Next, to further test the hypothesis that core fucose was a key determinant for binding, we analyzed antibody binding to cell surface PD-1 expressed in wild-type or Fut8 KO CHO-K1 cells. The absence of core fucose reduced binding of camrelizumab (threefold change in the EC50 value) and cemiplimab (1.3-fold change in the EC50 value) but did not alter binding of pembrolizumab (Fig 2D).

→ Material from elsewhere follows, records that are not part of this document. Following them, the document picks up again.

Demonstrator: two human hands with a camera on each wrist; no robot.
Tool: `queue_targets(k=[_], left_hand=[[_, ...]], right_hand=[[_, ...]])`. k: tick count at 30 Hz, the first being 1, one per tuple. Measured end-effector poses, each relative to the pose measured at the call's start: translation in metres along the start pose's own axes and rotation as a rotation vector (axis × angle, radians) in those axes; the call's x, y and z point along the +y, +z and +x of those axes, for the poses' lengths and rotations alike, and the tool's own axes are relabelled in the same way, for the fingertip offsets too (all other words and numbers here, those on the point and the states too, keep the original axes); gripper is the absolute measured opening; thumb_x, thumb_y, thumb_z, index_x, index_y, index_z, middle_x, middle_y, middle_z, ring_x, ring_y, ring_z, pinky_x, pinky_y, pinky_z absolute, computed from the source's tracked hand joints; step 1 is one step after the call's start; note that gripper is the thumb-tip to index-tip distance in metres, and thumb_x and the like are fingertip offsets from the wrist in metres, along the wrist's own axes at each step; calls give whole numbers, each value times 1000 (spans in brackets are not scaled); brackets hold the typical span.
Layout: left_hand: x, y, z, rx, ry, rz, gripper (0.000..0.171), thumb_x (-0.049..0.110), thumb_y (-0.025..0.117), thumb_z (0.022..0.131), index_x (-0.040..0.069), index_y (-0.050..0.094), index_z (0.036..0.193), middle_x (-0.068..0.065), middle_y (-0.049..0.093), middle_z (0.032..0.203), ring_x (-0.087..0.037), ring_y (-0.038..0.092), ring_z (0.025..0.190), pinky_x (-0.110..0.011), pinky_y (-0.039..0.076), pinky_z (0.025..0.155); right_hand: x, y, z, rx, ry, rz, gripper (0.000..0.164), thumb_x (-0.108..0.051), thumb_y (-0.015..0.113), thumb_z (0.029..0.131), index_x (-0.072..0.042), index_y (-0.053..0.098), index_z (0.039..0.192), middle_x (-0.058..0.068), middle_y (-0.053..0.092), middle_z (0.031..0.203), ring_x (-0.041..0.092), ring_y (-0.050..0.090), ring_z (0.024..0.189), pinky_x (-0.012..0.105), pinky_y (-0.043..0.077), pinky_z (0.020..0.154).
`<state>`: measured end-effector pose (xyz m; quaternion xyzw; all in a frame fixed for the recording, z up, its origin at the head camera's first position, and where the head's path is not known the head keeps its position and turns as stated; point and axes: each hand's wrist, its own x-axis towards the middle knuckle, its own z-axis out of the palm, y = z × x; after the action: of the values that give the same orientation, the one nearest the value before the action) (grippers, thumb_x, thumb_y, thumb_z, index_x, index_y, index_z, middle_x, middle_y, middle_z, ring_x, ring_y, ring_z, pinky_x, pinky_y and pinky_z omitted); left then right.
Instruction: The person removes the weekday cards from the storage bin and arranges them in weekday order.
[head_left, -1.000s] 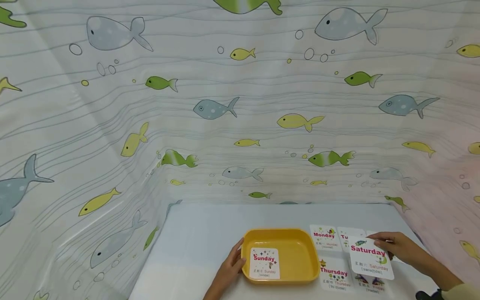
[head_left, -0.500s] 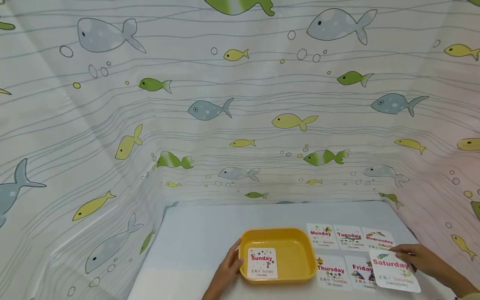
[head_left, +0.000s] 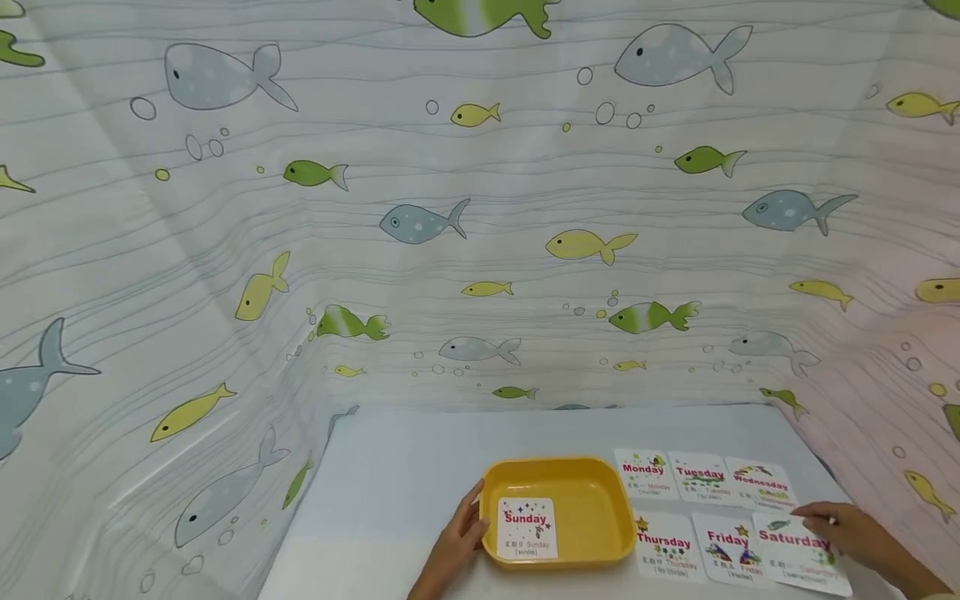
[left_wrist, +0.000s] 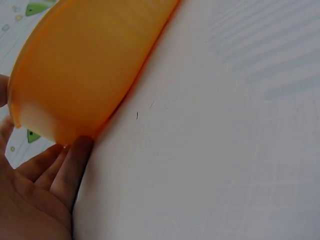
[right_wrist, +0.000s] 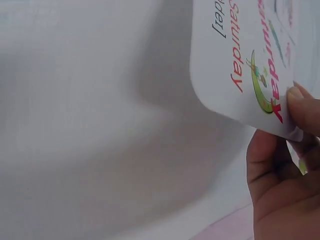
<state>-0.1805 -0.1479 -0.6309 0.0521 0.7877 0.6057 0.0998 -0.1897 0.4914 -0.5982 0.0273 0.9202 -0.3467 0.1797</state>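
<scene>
My left hand (head_left: 455, 537) rests against the left side of a yellow tray (head_left: 625, 508). Its fingertips touch the outer wall in the left wrist view, where the tray (left_wrist: 85, 65) looks orange. A Sunday card (head_left: 527, 542) lies in the tray's left part. At the lower right, my right hand (head_left: 862, 537) pinches a Saturday card (head_left: 795, 567) by its upper right edge. The right wrist view has the thumb on the printed face of this card (right_wrist: 220, 75) and fingers behind it, its near corner raised off the table. The Saturday card slightly overlaps the Friday card (head_left: 727, 569).
Right of the tray, Monday (head_left: 645, 487), Tuesday (head_left: 701, 492) and Wednesday (head_left: 757, 496) cards form a back row. A Thursday card (head_left: 667, 567) lies in front, left of Friday. Fish-patterned cloth (head_left: 480, 250) surrounds the white table (head_left: 390, 467).
My right hand has moved the Saturday card right and down from over the Friday and Wednesday cards to a spot beside Friday. The left hand has stayed at the tray.
</scene>
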Motion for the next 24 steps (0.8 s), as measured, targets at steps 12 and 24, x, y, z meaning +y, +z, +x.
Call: queue_targets(k=[12,24], left_hand=[[-9,9,-16,-32,-96,-64,61,35,55,102,33,30,157,-26,41,154,-39,53,133,-34,61,85],[1,-2,-1,-1,2,-6,57,33,51,104,36,29,157,-23,44,153,-39,53,132,-35,60,89]], right_hand=[[20,45,-8,4,38,-89,36,-32,56,101,1,63,113,4,70,98,13,59,80,38,52,71],[-5,35,14,121,6,-224,39,-32,76,86,0,58,100,21,65,102,28,58,91,55,50,79]])
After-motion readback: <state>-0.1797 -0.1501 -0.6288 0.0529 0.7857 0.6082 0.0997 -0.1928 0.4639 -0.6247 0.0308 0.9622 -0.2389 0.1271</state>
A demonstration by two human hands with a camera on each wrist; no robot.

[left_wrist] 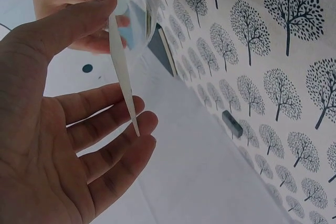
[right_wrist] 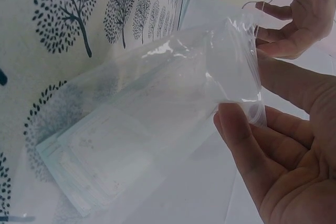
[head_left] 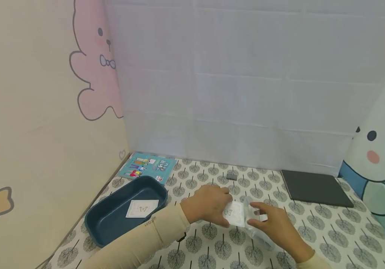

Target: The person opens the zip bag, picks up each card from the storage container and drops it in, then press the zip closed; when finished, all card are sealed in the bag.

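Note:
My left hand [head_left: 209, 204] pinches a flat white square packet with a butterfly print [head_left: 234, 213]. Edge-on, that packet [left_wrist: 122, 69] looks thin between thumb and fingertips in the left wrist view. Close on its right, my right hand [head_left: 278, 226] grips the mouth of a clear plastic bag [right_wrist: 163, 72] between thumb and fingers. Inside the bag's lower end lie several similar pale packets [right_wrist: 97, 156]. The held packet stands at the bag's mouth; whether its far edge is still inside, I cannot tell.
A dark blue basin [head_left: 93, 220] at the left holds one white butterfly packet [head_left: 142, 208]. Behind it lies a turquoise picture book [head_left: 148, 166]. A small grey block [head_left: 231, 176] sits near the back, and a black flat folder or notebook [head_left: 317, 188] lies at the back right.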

Lastly, we assessed PD-1 detection by camrelizumab in primary human CD8 T cells activated in the presence or absence of a fucose inhibitor. Naive CD8 T cells expressed no or relatively low levels of PD-1 and CD25 (Fig 2E). As expected, CD3/CD28 stimulation induced CD25 expression within 24 h and PD-1 expression within 48 h. Activation in the presence of the fucose inhibitor resulted in a substantial decrease in PD-1 detection by camrelizumab but did not affect recognition by pembrolizumab. CD25 expression was not altered by the presence of the fucose inhibitor during cell activation. Altogether, these data indicate that both fucosylated and non-fucosylated PD-1 can be expressed on the surface of T cells and that binding of camrelizumab and, to a lesser extent, cemiplimab depends on core fucosylation of the N58 glycan of PD-1.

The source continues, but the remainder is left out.